→ **Activity**
Copy every entry below verbatim, except for images.

<<<<

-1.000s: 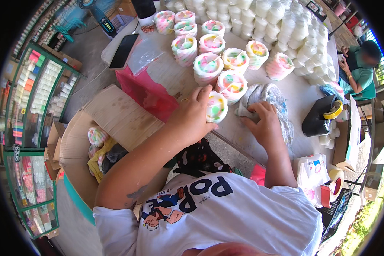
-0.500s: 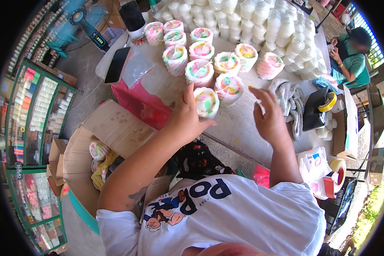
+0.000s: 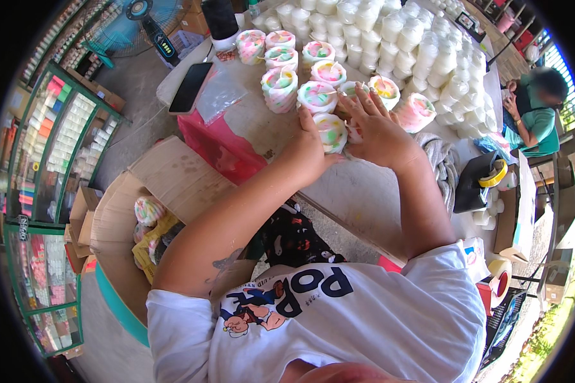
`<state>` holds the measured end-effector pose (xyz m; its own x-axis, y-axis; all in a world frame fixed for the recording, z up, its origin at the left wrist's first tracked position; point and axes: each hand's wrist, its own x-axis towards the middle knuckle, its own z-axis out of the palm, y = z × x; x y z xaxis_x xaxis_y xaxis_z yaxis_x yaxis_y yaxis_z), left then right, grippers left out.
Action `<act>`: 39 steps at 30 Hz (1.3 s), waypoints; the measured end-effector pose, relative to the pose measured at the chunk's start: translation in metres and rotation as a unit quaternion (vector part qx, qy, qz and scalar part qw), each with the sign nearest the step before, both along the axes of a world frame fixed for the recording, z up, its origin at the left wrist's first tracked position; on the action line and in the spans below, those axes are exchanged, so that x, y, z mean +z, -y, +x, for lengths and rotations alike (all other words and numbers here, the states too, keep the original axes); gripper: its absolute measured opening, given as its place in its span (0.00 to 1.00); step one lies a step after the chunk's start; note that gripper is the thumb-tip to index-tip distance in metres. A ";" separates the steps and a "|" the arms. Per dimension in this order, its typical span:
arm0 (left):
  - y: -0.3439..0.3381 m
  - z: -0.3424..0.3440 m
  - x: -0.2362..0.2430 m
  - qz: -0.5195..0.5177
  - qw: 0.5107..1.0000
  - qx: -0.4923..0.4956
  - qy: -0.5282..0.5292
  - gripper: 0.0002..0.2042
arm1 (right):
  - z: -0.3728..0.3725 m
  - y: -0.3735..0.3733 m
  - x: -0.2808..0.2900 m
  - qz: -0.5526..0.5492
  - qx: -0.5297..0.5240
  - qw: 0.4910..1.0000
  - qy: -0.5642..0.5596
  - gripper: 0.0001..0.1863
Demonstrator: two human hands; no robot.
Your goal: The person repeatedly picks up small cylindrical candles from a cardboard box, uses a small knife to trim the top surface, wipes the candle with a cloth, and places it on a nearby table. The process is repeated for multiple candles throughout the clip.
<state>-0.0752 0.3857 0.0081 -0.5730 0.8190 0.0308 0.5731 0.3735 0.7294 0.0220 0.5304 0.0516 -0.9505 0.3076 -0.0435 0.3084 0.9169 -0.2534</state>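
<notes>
Several white, twist-sided candles with pastel patches and wicks stand in a cluster on the table. My left hand (image 3: 303, 152) is curled around the left and near side of the nearest candle (image 3: 331, 132), with the index finger along its side and the thumb low at its front. From the right, my right hand (image 3: 384, 136) reaches over the group, fingers stretched out and touching candles; it partly hides two of them. Just behind the nearest one is another candle (image 3: 317, 96). A pinkish candle (image 3: 416, 113) stands right of my right hand.
Plastic-wrapped white cups (image 3: 390, 38) are stacked behind the candles. A phone (image 3: 191, 88) and a clear bag lie left. To the right are a grey cloth (image 3: 442, 167) and a tape dispenser (image 3: 476, 184). An open cardboard box (image 3: 118, 220) stands at lower left; another person (image 3: 535, 112) sits far right.
My right hand has moved left from above the bare tabletop onto the candles. My left hand stays at the nearest candle. The whole view has shifted slightly.
</notes>
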 end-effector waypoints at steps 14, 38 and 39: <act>0.014 -0.006 0.000 0.011 0.999 -0.051 0.012 0.47 | -0.006 -0.031 -0.017 0.064 -0.087 0.986 -0.131 0.27; 0.449 0.082 0.051 -0.130 0.903 0.397 -0.099 0.18 | -0.034 0.281 -0.005 -0.090 0.542 0.820 -0.158 0.22; 0.450 0.077 0.050 -0.132 0.910 0.380 -0.097 0.19 | -0.035 0.294 -0.014 -0.088 0.567 0.806 -0.143 0.22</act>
<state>0.0014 -0.0642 0.0581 -0.9820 0.1819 0.0512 0.1845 0.8640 0.4684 -0.0128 0.2361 0.0380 -0.5942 -0.7540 0.2800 -0.7980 0.5090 -0.3228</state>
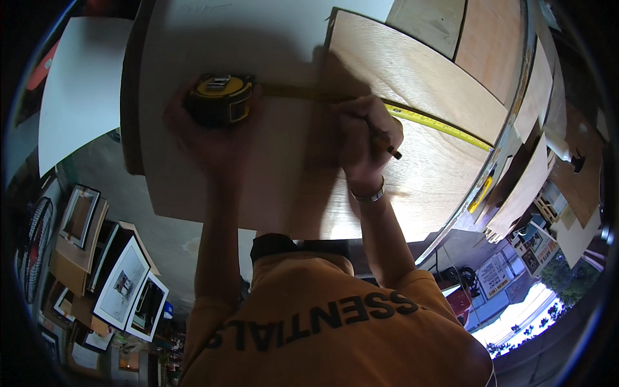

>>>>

→ **Task output**
-1.000s: 
-0.500s: 
+0.000s: 
`<state>` holds the measured end-effector pose (xyz m; its own x-axis, y-axis; all in a world frame fixed for the recording, z up, its origin at the left wrist's first tracked position; point and axes: each hand's wrist, its own x-axis towards the middle knuckle, its own z-axis out of the palm, y = z × x; x y z xaxis_x xaxis_y xaxis_z yaxis_x yaxis_y yaxis_z), left then right, grippers left out.
Action `<act>`: 39 steps at 30 Hz (1.3 s), waypoints; the measured end-effector pose, relative to the pose measured at the chunk's start: translation in metres and rotation as a unit quaternion (vector part qx, qy, qz and scalar part qw), each with the sign nearest the step before, both along the axes of a world frame fixed for the recording, z up, its origin at the left wrist's first tracked position; on the action line and in the spans below, those axes are exchanged, so that x, y, z mean +z, -y, +x, for lengths and rotations alike (all other words and numbers here, the states too, keep the original axes); gripper: its absolute measured opening, given as its place in its span (0.00 to 1.00); step one lies a step after the chunk's start; note that gripper is the thumb-tip to index-tip distance in metres. A ";" separates the steps and a "|" the arms. Per dimension in this order, its typical span:
arm0 (left):
  - y: -0.3439..0.3381 m
  - z: -0.3424..0.3440 m
  - x: -0.2362..0.2430 m
  - qz: -0.5195..0.5177
  - qw: 0.5107..1.0000
  - qx: -0.4923..0.4956
  - qy: -0.5282..0.5292
  - gripper: 0.0002..0.2042
arm1 (right):
  - z: -0.3728..0.3725 m
  - y: -0.3735..0.3733 m
  - x: -0.2808..0.2900 m
  - qz: -0.5526..0.5492
  - qx: -0.5297..0.5240
  - qw: 0.4910..1.0000
  - qy: -0.5642..0.5596
  - gripper: 0.0001..0.1863
Demonstrator: two human hands; no robot.
Your goal: The person repeatedly picks up small cylindrical candles from a cardboard box, uses a small knife to trim the top surface, wipes the candle with a cloth, and places it on a nearby table. The process is repeated for multiple candles throughout the clip.
<state>-0.0752 0.3857 0.0081 -0.5730 0.8190 0.0308 0.5731 0.3735 0.7294 0.0220 0.5304 0.0516 -0.9505 0.3076 -0.0435 0.3084 0.9169 -0.2534</state>
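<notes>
Several white, twist-sided candles with pastel patches and wicks stand in a cluster on the table. My left hand (image 3: 303, 152) is curled around the left and near side of the nearest candle (image 3: 331, 132), with the index finger along its side and the thumb low at its front. From the right, my right hand (image 3: 384, 136) reaches over the group, fingers stretched out and touching candles; it partly hides two of them. Just behind the nearest one is another candle (image 3: 317, 96). A pinkish candle (image 3: 416, 113) stands right of my right hand.
Plastic-wrapped white cups (image 3: 390, 38) are stacked behind the candles. A phone (image 3: 191, 88) and a clear bag lie left. To the right are a grey cloth (image 3: 442, 167) and a tape dispenser (image 3: 476, 184). An open cardboard box (image 3: 118, 220) stands at lower left; another person (image 3: 535, 112) sits far right.
My right hand has moved left from above the bare tabletop onto the candles. My left hand stays at the nearest candle. The whole view has shifted slightly.
</notes>
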 end-effector waypoints at steps 14, 38 and 39: <act>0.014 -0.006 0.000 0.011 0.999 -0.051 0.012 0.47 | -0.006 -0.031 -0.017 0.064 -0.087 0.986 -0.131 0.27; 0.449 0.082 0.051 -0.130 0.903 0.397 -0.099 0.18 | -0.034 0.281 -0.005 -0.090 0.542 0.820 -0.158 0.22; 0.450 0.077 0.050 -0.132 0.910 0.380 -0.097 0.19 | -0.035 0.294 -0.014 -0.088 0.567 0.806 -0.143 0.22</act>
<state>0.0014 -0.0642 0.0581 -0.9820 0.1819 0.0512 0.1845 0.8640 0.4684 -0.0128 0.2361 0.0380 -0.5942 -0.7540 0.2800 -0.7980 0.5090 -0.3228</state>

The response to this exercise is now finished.